On Sunday we drove to a relatives who has a house on the Contookook River, in Hopkinton, N.H. After all us grandkids took a group photo, I went down to the river. I started off using these small minnows I caught in a net as bait, but I couldn’t keep them in the hook so I ended up switching to a black and white Dardevale spoon. The first thing I caught was a big surprise, I pulled in a mussel, the hook went right between the shells, I ended up using it as sunfish bait. The next thing I caught was much more exiting I had let the spoon drift and was slowly realling it in when something big hit it, I was using a fairly light # 6-12 weight spin casting rod the rod was a bent into a perfect C. A flash of gold came and went I at first thought it was a smallmouth bass. But after screaming for a net I landed a gorgeous 16″, 1 1/2 pound fallfish ( Semitilus corporalis).

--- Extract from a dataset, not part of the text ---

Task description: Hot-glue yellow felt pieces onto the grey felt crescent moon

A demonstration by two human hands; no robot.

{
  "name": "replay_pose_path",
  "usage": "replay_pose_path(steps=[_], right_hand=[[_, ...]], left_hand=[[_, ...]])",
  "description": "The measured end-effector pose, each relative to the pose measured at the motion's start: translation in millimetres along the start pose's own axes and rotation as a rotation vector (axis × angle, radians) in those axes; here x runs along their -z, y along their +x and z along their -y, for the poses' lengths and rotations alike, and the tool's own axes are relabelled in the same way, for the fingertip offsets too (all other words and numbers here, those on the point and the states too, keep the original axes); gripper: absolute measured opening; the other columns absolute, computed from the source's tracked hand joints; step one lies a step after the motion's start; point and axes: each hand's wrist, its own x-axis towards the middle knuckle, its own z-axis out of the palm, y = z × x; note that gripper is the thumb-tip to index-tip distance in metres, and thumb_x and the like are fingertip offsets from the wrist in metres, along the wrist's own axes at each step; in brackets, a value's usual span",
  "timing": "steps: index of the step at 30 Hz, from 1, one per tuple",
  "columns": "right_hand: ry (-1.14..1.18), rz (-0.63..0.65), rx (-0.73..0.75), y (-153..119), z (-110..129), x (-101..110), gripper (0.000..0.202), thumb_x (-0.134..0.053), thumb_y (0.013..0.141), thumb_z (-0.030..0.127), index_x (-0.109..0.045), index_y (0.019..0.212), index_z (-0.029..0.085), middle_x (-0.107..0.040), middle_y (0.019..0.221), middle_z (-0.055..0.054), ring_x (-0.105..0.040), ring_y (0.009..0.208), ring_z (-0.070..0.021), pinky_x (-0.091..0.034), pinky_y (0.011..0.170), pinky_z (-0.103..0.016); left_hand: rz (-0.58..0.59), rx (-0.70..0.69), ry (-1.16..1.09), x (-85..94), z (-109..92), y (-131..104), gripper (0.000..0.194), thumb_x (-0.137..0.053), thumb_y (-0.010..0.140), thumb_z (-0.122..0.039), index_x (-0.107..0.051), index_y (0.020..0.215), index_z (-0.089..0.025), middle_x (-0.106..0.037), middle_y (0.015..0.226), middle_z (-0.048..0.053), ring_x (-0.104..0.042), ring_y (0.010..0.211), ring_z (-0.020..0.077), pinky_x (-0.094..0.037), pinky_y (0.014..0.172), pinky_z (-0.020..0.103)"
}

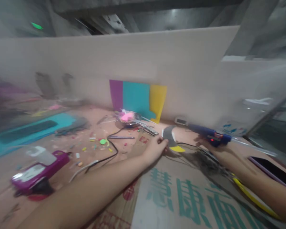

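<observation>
My left hand (154, 149) reaches to the middle of the worktop, its fingers pinched at the edge of a curved grey and white piece (169, 134). A yellow scrap (177, 148) shows just below that piece. To the right, my right hand (204, 143) is wrapped round a blue hot glue gun (211, 135) with a small red light on, its nozzle pointing left. The picture is blurred, so fine detail at the fingertips is lost. Under both arms lies a cardboard sheet (152, 203) with green printed characters.
Purple, teal and yellow sheets (136, 97) lean on the partition. A purple toy-like device (40, 173) lies at left, near a teal mat (64, 120). Small scraps, a pen (121, 137) and a black cord (113, 149) lie between. A phone (274, 171) and clear plastic container (238, 119) are at right.
</observation>
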Motion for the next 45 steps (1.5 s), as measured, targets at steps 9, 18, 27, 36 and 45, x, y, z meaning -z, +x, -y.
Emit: replay_pose_path(steps=[9,18,27,36,45], right_hand=[[0.12,-0.02,0.013,-51,-3,-16,0.028,-0.057,0.083,0.048,-0.069,0.082,0.023,-0.073,0.082,-0.007,-0.07,0.078,-0.0263,-0.058,0.076,-0.041],[0.117,0.158,0.073,-58,5,-19,0.028,-0.063,0.08,0.049,-0.064,0.077,0.022,-0.067,0.07,-0.003,-0.063,0.064,-0.0209,-0.05,0.055,-0.031],[0.114,0.163,0.022,-58,7,-20,0.026,-0.065,0.08,0.047,-0.065,0.08,0.021,-0.068,0.073,-0.003,-0.063,0.066,-0.0202,-0.049,0.059,-0.031],[0.026,0.07,0.015,-59,-8,-27,0.023,-0.068,0.078,0.046,-0.066,0.079,0.023,-0.065,0.07,-0.001,-0.062,0.062,-0.0199,-0.049,0.056,-0.031],[0.097,0.106,-0.006,-56,1,-27,0.026,-0.07,0.074,0.048,-0.063,0.073,0.023,-0.062,0.063,0.001,-0.059,0.058,-0.0179,-0.047,0.052,-0.029]], left_hand=[[0.016,-0.002,-0.049,4.4,-7,-4,0.023,-0.062,0.074,-0.036,-0.049,0.067,-0.019,-0.059,0.059,-0.002,-0.053,0.054,0.0113,-0.039,0.055,0.023],[0.02,-0.044,0.038,8.6,-4,-5,0.025,-0.061,0.077,-0.036,-0.047,0.067,-0.019,-0.061,0.061,-0.002,-0.055,0.059,0.0121,-0.04,0.06,0.025],[0.061,-0.046,0.062,7.8,-8,-6,0.014,-0.06,0.076,-0.029,-0.055,0.073,-0.017,-0.059,0.064,-0.002,-0.051,0.058,0.011,-0.038,0.058,0.025],[0.047,-0.046,0.053,7.4,-11,-8,0.015,-0.062,0.077,-0.03,-0.055,0.073,-0.017,-0.059,0.064,-0.002,-0.051,0.057,0.0109,-0.037,0.057,0.025],[0.054,-0.056,0.089,7.8,-12,-8,0.015,-0.061,0.077,-0.029,-0.056,0.071,-0.017,-0.059,0.064,-0.002,-0.051,0.059,0.0114,-0.038,0.059,0.025]])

My second biggest fish up to date.
Well brushing my dog I was able to get a lot of really nice fur perfect for dubbing so I went to my fly tying desk and tied up a small group of flies based on some grayling and euronymphing fly patterns and one of our local caddis flies, I’ve named it the fly “My Sharona”.

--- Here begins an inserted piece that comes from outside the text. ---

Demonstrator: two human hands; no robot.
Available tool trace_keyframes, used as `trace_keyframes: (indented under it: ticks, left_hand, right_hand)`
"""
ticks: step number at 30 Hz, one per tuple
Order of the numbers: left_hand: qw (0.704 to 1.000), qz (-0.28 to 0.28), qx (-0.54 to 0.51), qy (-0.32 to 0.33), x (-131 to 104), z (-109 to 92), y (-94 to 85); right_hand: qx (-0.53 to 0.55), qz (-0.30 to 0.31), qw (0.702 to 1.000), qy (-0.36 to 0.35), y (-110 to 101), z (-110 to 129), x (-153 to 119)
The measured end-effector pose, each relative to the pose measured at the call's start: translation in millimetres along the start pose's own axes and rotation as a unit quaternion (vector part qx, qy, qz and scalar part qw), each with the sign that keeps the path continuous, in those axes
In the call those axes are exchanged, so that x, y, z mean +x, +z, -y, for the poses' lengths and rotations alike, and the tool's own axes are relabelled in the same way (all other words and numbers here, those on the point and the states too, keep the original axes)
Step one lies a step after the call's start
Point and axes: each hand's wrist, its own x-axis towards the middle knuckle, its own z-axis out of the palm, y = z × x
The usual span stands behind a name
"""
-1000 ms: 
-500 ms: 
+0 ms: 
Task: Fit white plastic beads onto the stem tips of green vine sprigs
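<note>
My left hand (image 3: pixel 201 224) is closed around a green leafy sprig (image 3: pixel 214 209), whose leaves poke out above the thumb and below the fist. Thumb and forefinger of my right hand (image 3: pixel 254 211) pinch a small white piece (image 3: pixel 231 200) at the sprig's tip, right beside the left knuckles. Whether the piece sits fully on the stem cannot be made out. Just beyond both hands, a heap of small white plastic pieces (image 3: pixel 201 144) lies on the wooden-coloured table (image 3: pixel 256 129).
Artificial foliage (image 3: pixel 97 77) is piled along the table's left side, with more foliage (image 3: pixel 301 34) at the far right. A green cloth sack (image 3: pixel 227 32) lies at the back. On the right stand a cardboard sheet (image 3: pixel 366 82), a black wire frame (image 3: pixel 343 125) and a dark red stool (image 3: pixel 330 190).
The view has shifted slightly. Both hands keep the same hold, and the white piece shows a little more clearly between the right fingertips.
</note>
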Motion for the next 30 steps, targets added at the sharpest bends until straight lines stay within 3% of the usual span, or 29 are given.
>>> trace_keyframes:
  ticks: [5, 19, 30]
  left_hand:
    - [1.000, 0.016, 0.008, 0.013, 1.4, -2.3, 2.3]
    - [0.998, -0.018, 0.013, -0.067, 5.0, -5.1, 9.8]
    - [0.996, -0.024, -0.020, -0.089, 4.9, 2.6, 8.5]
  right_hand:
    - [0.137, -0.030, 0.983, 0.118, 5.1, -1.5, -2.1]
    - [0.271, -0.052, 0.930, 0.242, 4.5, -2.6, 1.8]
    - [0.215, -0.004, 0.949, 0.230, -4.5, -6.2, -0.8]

It is tied on a size # 16 umpqua nymph hook, using hot pink thread, white dog hair dubbed body, peacock herl collar, and an optional bead head.
Slide on beadhead, start the thread midshank and wrap backwards then wrap forward two eye lengths. Wrap on dubbing leaving a gap in between dubbing and beadhead. Tie in peacock herl and wrap a thick collar behind the beadhead, whip finish.

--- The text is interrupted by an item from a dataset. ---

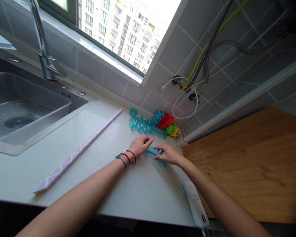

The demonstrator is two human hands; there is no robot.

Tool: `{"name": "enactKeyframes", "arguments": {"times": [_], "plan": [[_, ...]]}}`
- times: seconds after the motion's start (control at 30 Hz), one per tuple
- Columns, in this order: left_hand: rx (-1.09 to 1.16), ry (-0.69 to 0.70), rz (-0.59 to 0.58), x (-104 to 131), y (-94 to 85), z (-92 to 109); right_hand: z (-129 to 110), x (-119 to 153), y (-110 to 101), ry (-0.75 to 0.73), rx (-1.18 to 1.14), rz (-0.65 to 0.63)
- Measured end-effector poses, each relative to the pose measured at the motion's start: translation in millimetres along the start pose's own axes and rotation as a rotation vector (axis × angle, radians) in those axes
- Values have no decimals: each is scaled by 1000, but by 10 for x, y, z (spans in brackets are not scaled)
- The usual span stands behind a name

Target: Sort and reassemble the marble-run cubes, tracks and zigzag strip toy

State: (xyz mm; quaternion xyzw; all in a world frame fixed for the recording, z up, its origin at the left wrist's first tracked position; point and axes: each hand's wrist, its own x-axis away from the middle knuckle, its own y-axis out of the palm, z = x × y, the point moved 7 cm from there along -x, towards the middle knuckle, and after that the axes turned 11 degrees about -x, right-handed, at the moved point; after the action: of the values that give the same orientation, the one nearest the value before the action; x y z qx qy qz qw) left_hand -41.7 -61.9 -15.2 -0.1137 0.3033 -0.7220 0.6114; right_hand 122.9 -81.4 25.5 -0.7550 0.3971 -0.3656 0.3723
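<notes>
A translucent blue, slightly curved plastic track piece (152, 151) lies low over the white counter between my two hands. My left hand (139, 145), with a watch and bracelets at the wrist, is closed at the piece's left end, its fingertips partly hidden. Over the right part of the piece is my right hand (169, 154), thumb and fingers apart on either side of it. Just beyond stand a translucent blue wavy plastic part (140, 123) and open-sided blocks in blue (158, 117), red (166, 120), green (171, 128) and yellow (176, 132).
A long lilac-and-white segmented stick (76, 152) lies diagonally across the counter (108, 138). At left is a sink (22, 98) with a chrome faucet (45, 62). A white handheld device (195, 202) lies by a wooden board (251, 164). Cables (204, 52) hang along the tiled wall.
</notes>
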Motion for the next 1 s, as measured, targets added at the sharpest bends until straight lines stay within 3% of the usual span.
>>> {"name": "enactKeyframes", "arguments": {"times": [0.33,1.0], "plan": [[140,201,-237,-14,80,3,-2,33,-81,-46,106,33],[-49,262,-283,5,154,-15,-22,23,-49,-61,75,29]]}}
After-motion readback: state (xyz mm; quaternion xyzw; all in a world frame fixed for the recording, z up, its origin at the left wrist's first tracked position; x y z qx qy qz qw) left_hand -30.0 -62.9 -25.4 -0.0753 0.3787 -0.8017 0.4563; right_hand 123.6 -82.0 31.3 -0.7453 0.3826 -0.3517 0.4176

If you choose to tie it without beadhead fly will float then slowly sink.
I also tie a diving caddis version with a pheasant feather collar.
Funny bird couple Hadada ibis ( Bostrychia hagedash,) and an Egyptian goose ( Alopochen aegyptiacus).
When I lived in Africa I remember seeing Egyptian geese in the Mara, and
ibis’s foraging in wet areas.
My dad just sent me this photo, which he took outside his cabin.
Last Saturday my mom and I left home at 10:00 for a raptor /falconry show at Kittery Trading Post in Maine.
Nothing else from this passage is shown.